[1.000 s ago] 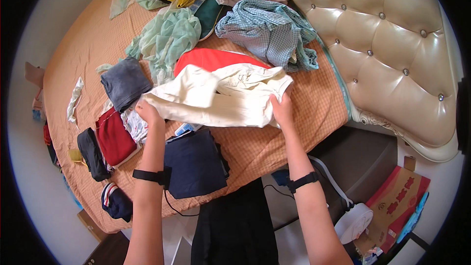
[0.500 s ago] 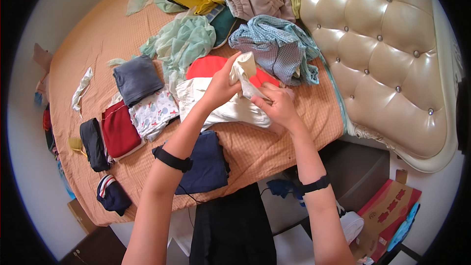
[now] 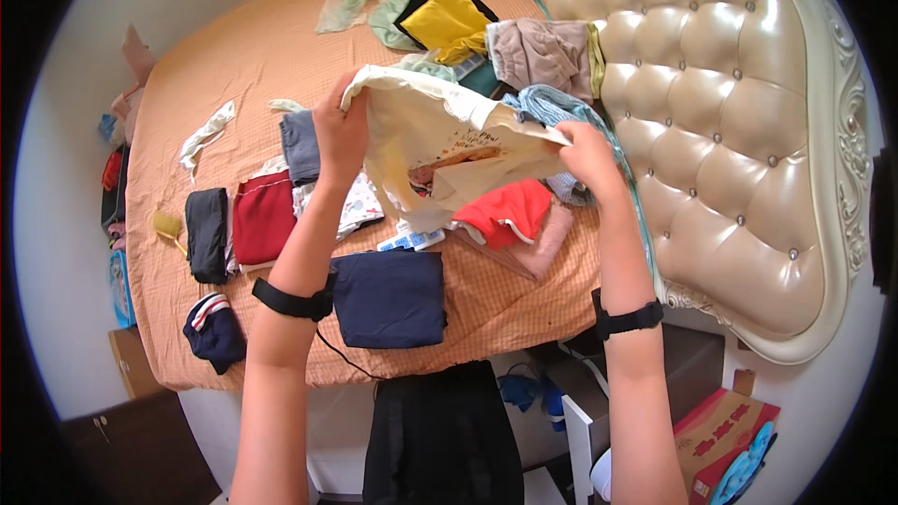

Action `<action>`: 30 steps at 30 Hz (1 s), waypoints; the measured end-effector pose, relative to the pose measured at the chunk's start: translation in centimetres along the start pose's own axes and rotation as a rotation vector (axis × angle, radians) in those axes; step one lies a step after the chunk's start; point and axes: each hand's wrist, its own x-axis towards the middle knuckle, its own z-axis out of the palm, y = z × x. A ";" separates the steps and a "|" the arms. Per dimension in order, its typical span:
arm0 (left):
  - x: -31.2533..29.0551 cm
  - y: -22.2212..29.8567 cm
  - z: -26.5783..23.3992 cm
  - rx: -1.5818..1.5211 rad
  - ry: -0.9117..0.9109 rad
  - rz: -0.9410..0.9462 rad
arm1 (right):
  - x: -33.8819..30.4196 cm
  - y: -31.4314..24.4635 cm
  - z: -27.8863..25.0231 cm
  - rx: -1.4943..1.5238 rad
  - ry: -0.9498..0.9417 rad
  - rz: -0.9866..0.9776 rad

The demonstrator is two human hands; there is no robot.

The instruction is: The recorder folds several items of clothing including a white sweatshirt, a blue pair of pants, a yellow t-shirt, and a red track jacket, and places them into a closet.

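A cream garment (image 3: 440,145) with a printed patch hangs in the air above the bed. My left hand (image 3: 339,129) grips its left edge and my right hand (image 3: 587,151) grips its right edge, stretching it between them. Under it on the orange bedspread (image 3: 234,65) lie a red garment (image 3: 505,210) and a pink one (image 3: 547,248). A folded navy garment (image 3: 388,297) sits near the bed's front edge, below my left forearm. Both wrists wear black bands.
Folded pieces lie at the left: dark red (image 3: 263,220), black (image 3: 206,232), grey (image 3: 299,145), a navy striped one (image 3: 214,329). Loose clothes, yellow (image 3: 447,19), beige (image 3: 541,51) and pale green (image 3: 360,0), lie at the back. A tufted headboard (image 3: 730,103) stands right. Boxes (image 3: 725,430) sit on the floor.
The cream garment lay flat on the bed a second ago. Both hands gathered it, lifted it and now hold it spread in the air, uncovering the red garment.
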 end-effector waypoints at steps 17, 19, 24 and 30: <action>-2.0 5.7 -26.9 0.356 0.350 0.036 | -1.6 -23.3 1.9 0.587 0.447 -0.494; -2.8 5.4 -30.0 0.301 0.369 0.019 | -2.5 -26.2 3.1 0.595 0.432 -0.561; -6.3 5.1 -37.4 0.361 0.084 -0.092 | -6.2 -33.1 5.9 0.652 0.349 -0.640; -9.9 4.8 -43.7 0.237 0.017 -0.316 | -9.3 -36.1 10.8 0.634 0.269 -0.581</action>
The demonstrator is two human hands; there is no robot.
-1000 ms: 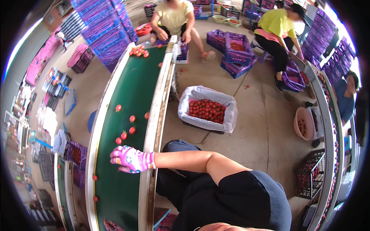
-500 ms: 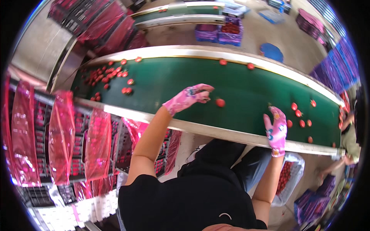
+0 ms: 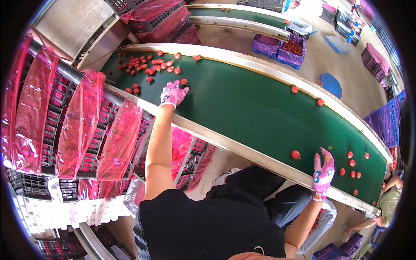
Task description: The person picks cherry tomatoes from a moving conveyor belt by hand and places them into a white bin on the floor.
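Observation:
My hands wear pink flower-patterned gloves over a green conveyor belt [image 3: 234, 108]. Out to the left, my left hand [image 3: 173, 94] has its fingers curled round a small red tomato [image 3: 184, 81] at the fingertips. Just beyond it lies a loose cluster of tomatoes [image 3: 141, 64] at the belt's left end. My right hand [image 3: 323, 174] hovers at the near edge on the right, thumb and fingers apart, nothing visible in it. To its left sits a single tomato [image 3: 295, 154]; several more tomatoes [image 3: 352, 163] lie to its right. A green stem piece [image 3: 330, 147] rests by its fingertips.
Stacked black crates under pink film [image 3: 86, 130] stand close on the left. White rails [image 3: 251, 167] edge the belt. Across it are a purple-lined crate of tomatoes [image 3: 291, 54] and a blue round object [image 3: 330, 84]. Another person [image 3: 392, 199] is at the far right.
My left hand has swung left from mid-belt to a tomato by the cluster. My right hand stays near the belt's near edge. The whole view has shifted and turned with my head.

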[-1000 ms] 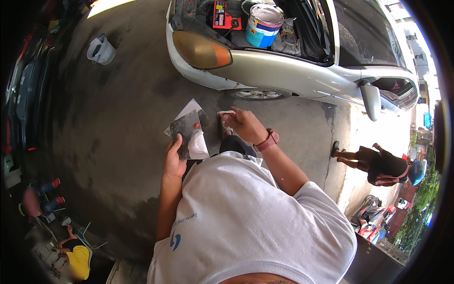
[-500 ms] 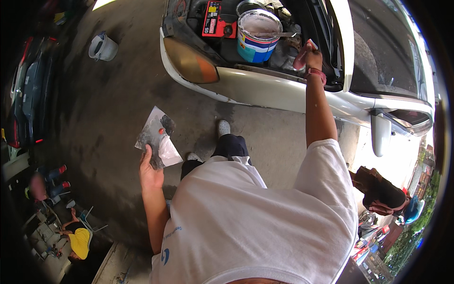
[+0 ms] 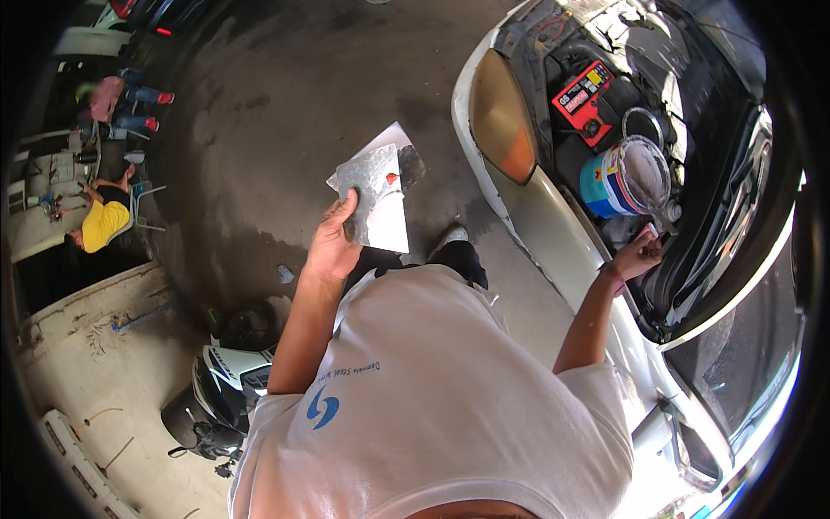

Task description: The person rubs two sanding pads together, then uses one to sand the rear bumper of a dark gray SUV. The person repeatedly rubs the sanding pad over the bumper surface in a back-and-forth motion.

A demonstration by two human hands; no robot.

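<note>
My left hand [image 3: 334, 244] grips a flat grey mixing board [image 3: 365, 177] by its edge, thumb on top. On the board lie a patch of white putty [image 3: 387, 225] and a small red dab [image 3: 392, 178]. Over the edge of the open engine bay, my right hand [image 3: 635, 258] is closed on a pinkish tube [image 3: 648, 232], mostly hidden by the fingers. Just beyond that hand, a blue and white putty can [image 3: 608, 183] stands lidless in the bay, with pale paste inside.
A red car battery [image 3: 584, 101] sits behind the can. The car's fender [image 3: 553, 225] runs along my right. At left are a motorcycle [image 3: 220, 389], a seated person in yellow [image 3: 108, 225] and another person in pink [image 3: 105, 99].
My view has turned left, so the car now appears farther right. The board has come up nearer the middle of the view. My right hand still holds the tube beside the can.
</note>
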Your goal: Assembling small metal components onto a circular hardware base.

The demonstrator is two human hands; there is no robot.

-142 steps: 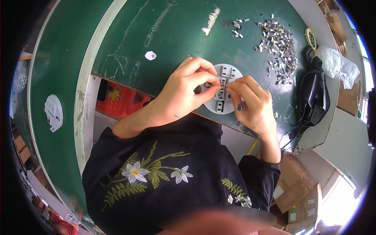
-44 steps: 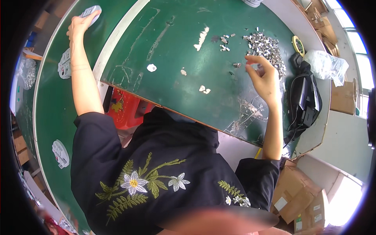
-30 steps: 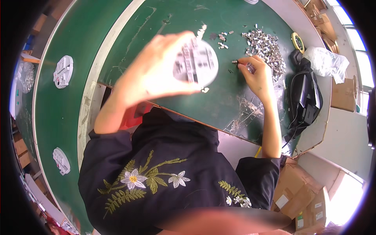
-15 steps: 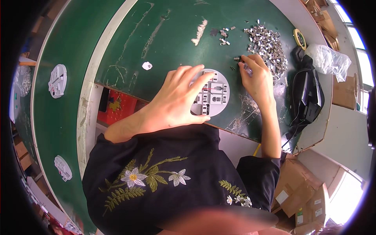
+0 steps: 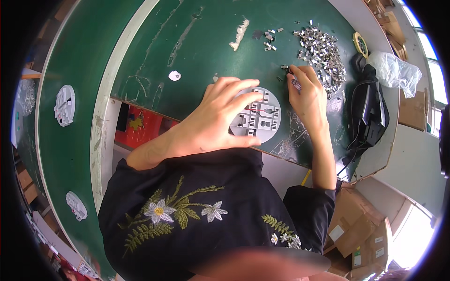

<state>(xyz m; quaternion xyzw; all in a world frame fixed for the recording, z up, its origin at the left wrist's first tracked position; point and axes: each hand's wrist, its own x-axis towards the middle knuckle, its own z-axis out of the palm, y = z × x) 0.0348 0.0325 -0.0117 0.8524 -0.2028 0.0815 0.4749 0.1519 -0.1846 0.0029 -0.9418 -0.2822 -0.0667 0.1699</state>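
Note:
A round grey plastic base [image 5: 268,133] with raised compartments and a short red wire lies near the table's front edge. My left hand [image 5: 211,114] grips it from the left, fingers over its far side and thumb at its near edge. To its right, my right hand [image 5: 307,93] is closed in a pinch, with shiny small metal clips [image 5: 296,84] partly showing between the fingers. Another small metal clip [image 5: 285,68] is at its fingertips; whether they touch it I cannot tell. Beyond that hand spreads a pile of small metal clips [image 5: 323,51].
A smaller group of clips [image 5: 270,40] lies left of the pile. A black bag-like item [image 5: 368,112], a clear plastic bag [image 5: 398,70] and a tape roll [image 5: 360,44] line the right side. Grey-white plastic parts [image 5: 64,105] sit on the green strip at left.
The round base and my left hand have shifted slightly right and nearer. My right hand stays by the pile, pinching. The parts on the left strip have slid a little nearer.

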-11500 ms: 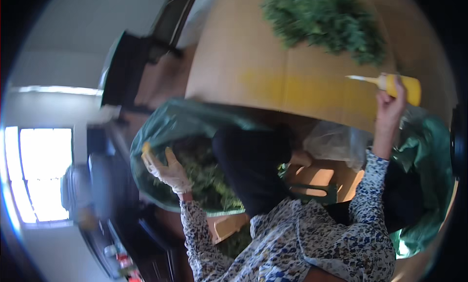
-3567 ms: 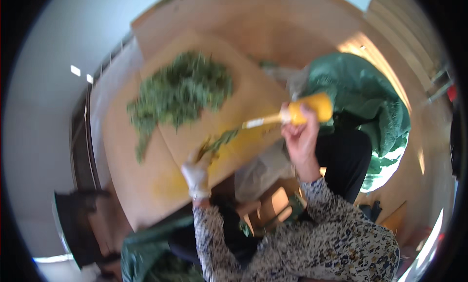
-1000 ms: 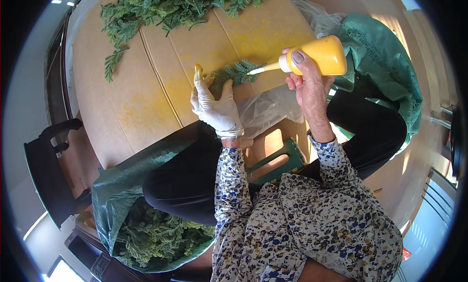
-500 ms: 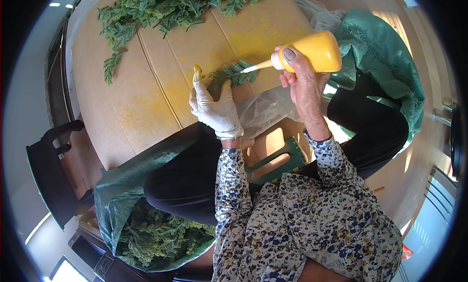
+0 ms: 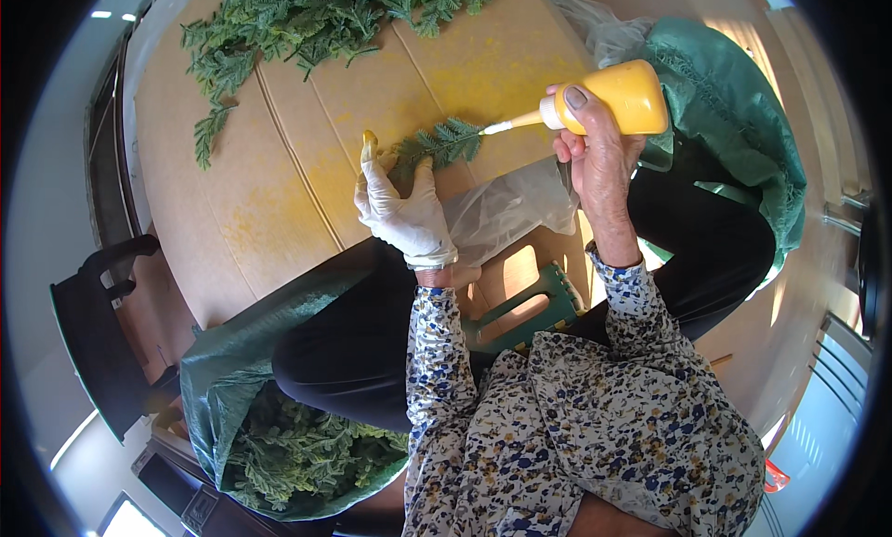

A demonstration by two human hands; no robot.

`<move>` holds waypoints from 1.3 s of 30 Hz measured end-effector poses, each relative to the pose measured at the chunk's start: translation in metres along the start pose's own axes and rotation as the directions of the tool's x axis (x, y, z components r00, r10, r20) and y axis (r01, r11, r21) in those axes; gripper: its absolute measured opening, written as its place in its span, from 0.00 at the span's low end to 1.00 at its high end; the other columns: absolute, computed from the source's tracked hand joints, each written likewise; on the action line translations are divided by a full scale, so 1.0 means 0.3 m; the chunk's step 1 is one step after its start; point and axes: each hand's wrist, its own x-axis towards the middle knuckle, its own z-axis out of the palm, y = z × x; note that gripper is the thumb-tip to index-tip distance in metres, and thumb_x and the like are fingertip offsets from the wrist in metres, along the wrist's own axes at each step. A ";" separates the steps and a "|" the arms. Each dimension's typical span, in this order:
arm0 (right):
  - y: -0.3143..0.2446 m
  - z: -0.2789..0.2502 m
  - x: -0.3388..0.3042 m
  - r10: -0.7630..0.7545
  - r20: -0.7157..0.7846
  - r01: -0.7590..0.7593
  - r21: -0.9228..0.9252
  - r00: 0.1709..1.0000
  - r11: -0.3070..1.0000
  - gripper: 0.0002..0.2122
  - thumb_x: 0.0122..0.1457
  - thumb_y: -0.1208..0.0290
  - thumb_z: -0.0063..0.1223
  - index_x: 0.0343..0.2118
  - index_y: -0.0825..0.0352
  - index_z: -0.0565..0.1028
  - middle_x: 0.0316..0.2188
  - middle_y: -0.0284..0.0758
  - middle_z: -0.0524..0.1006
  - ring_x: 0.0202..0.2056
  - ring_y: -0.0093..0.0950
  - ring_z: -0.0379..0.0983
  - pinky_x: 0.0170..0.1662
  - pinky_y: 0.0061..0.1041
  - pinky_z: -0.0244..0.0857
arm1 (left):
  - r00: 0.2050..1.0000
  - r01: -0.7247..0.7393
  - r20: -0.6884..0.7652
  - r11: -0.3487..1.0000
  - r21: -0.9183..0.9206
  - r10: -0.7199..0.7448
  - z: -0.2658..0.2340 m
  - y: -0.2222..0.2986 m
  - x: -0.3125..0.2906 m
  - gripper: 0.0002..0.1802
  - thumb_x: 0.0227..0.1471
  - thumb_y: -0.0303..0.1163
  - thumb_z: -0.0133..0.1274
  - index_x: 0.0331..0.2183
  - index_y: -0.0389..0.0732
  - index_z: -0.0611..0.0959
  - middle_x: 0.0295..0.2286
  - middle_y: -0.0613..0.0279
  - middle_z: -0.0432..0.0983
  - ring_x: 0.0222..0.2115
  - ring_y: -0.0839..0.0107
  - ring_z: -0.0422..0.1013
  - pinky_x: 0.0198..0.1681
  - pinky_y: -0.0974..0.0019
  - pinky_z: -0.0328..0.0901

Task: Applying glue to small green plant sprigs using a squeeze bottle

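Observation:
My left hand (image 5: 401, 207), in a white glove with yellow-stained fingertips, pinches the base of a small green fir sprig (image 5: 444, 145). The sprig points to the right, over the cardboard; the gripped end is partly hidden by the fingers. My bare right hand (image 5: 599, 161) is wrapped round a yellow squeeze bottle (image 5: 618, 98), tilted on its side. Its long nozzle with a white tip reaches left to the sprig's far end, touching it or very close.
Yellow smears mark the cardboard sheet (image 5: 223, 216), and a heap of fir sprigs (image 5: 307, 21) lies at its far side. Below left, a green sack (image 5: 209, 374) holds more greenery. Clear plastic (image 5: 516, 207), a green stool (image 5: 534, 305) and another green sack (image 5: 734, 100) are close by.
The bottle has moved right, its tip going from the sprig's middle to its outer end. My left hand has shifted slightly left with the sprig.

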 end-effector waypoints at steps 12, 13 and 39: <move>-0.013 -0.059 0.044 -0.005 -0.029 0.006 0.029 1.000 1.000 0.08 0.50 0.70 0.56 0.30 0.67 0.72 0.28 0.38 0.76 0.13 0.12 0.55 0.16 0.14 0.52 | 0.998 -0.049 -0.040 0.997 0.061 0.051 0.013 -0.023 -0.001 0.36 0.31 0.25 0.64 0.48 0.49 0.74 0.30 0.63 0.74 0.35 0.65 0.67 0.39 0.61 0.64; -0.018 -0.061 0.046 -0.007 -0.028 0.008 0.030 1.000 1.000 0.08 0.50 0.70 0.56 0.30 0.67 0.72 0.28 0.38 0.76 0.13 0.12 0.55 0.16 0.14 0.52 | 0.994 -0.101 -0.025 0.993 0.058 0.102 0.018 -0.035 0.001 0.35 0.31 0.26 0.64 0.47 0.50 0.75 0.30 0.63 0.74 0.35 0.64 0.67 0.39 0.60 0.63; -0.064 -0.059 -0.009 -0.369 0.615 -0.318 0.727 0.697 0.609 0.20 0.51 0.63 0.52 0.44 0.66 0.63 0.40 0.45 0.67 0.17 0.15 0.61 0.22 0.18 0.64 | 0.474 0.344 -0.880 0.922 0.177 -0.008 -1.312 -0.285 -0.410 0.19 0.45 0.27 0.55 0.42 0.35 0.78 0.38 0.58 0.76 0.34 0.69 0.70 0.40 0.68 0.65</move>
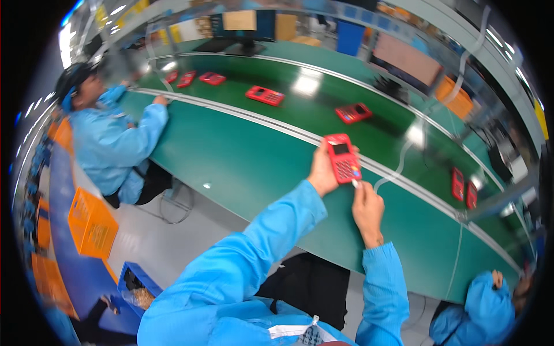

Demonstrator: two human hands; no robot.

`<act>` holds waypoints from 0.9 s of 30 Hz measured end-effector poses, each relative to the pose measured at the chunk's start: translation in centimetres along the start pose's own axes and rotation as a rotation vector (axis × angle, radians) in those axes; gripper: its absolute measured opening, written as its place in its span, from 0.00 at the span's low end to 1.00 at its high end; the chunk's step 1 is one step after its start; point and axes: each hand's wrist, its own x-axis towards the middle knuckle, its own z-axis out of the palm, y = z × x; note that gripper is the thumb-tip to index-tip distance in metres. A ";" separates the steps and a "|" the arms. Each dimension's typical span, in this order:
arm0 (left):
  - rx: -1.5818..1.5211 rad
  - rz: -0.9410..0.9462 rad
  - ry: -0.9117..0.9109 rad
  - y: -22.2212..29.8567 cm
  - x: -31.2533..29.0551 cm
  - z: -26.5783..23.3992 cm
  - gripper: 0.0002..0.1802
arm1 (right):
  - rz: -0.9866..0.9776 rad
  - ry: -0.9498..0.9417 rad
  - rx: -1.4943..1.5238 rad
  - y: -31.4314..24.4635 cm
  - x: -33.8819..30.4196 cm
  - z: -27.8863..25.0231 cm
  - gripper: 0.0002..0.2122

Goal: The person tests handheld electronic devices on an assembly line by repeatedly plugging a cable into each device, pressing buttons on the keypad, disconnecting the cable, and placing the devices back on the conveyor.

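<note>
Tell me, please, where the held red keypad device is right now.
In the head view, the red keypad device is right of centre over the green table, held in the left hand, with the right hand at its lower end.

Red keypad terminal (pixel 348 163), dark screen (pixel 341 149), held face-up, white piece (pixel 355 183) at lower end

The head view looks down and forward from above, near to both hands (pixel 323 172). Its fisheye lens bends the green workbench (pixel 231 144)
</note>
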 end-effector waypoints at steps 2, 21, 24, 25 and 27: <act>0.075 0.080 0.058 0.1 0.7 0.2 0.36 | 0.004 -0.005 -0.022 1.0 0.2 0.0 0.10; 0.185 0.072 0.092 -0.3 0.8 0.3 0.36 | -0.017 0.078 0.037 1.9 -0.2 0.2 0.08; 0.179 0.044 0.081 -0.6 0.7 0.9 0.35 | 0.000 0.100 0.041 1.9 -0.4 0.1 0.08; 0.177 0.038 0.082 -0.7 0.7 1.1 0.35 | -0.012 0.094 0.073 1.9 -0.4 0.0 0.08; 0.177 0.024 0.073 -1.0 0.7 1.4 0.35 | -0.039 0.083 0.117 1.8 -0.5 -0.1 0.08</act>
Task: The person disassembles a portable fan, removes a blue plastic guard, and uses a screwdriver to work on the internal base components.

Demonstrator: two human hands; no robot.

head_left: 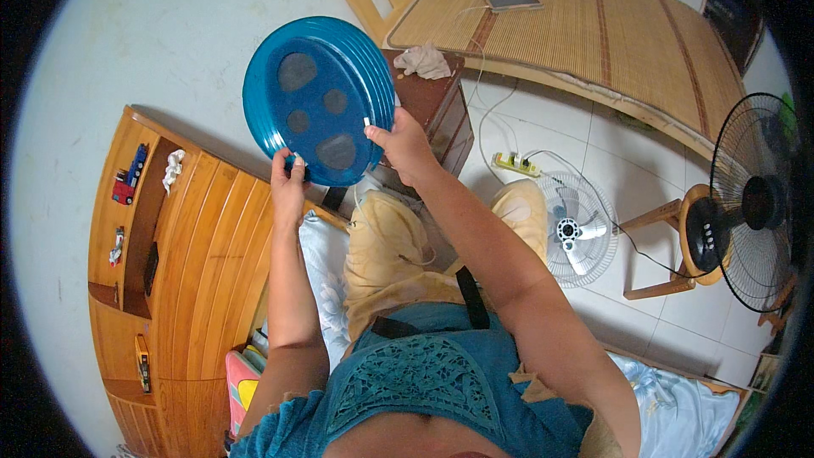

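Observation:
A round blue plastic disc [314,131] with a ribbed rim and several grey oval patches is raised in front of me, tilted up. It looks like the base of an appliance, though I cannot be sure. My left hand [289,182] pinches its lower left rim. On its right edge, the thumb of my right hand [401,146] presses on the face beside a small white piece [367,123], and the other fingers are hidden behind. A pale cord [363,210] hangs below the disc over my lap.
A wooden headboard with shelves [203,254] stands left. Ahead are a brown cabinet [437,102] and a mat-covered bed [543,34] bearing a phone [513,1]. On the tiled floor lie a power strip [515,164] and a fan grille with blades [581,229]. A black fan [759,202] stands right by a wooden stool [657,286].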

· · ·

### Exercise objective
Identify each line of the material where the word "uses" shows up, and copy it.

### Your solution
Task description: The person rubs two sanding pads together, then uses one to sand the rear bumper of a dark gray SUV. The person repeatedly rubs the sanding pad over the bumper surface in a back-and-forth motion.
Task: The person disassembles a portable fan, removes a blue plastic guard, and uses a screwdriver to work on the internal base components.

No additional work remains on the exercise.